**Instructions for the task:** Would you return the full listing exactly, with nothing altered?

--- START ---

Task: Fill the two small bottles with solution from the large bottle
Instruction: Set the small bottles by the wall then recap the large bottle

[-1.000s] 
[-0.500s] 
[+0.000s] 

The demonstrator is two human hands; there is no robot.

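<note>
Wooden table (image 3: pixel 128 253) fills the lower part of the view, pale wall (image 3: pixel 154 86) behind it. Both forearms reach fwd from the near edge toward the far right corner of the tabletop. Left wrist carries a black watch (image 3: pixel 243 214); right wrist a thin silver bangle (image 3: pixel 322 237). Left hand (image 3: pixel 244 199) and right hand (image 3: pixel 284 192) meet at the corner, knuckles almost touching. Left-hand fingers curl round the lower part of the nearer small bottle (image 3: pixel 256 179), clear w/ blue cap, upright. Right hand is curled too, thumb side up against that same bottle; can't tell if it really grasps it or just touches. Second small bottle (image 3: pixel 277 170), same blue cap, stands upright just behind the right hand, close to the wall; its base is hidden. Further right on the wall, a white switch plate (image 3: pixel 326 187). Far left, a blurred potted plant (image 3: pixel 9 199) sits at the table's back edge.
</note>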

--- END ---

**Output:**
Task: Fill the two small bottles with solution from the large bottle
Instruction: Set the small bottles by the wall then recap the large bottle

[-1.000s] 
[-0.500s] 
[+0.000s] 

The demonstrator is two human hands; there is no robot.

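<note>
Wooden table (image 3: pixel 128 253) fills the lower part of the view, pale wall (image 3: pixel 154 86) behind it. Both forearms reach fwd from the near edge toward the far right corner of the tabletop. Left wrist carries a black watch (image 3: pixel 243 214); right wrist a thin silver bangle (image 3: pixel 322 237). Left hand (image 3: pixel 244 199) and right hand (image 3: pixel 284 192) meet at the corner, knuckles almost touching. Left-hand fingers curl round the lower part of the nearer small bottle (image 3: pixel 256 179), clear w/ blue cap, upright. Right hand is curled too, thumb side up against that same bottle; can't tell if it really grasps it or just touches. Second small bottle (image 3: pixel 277 170), same blue cap, stands upright just behind the right hand, close to the wall; its base is hidden. Further right on the wall, a white switch plate (image 3: pixel 326 187). Far left, a blurred potted plant (image 3: pixel 9 199) sits at the table's back edge.
</note>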

No more work is needed on this answer.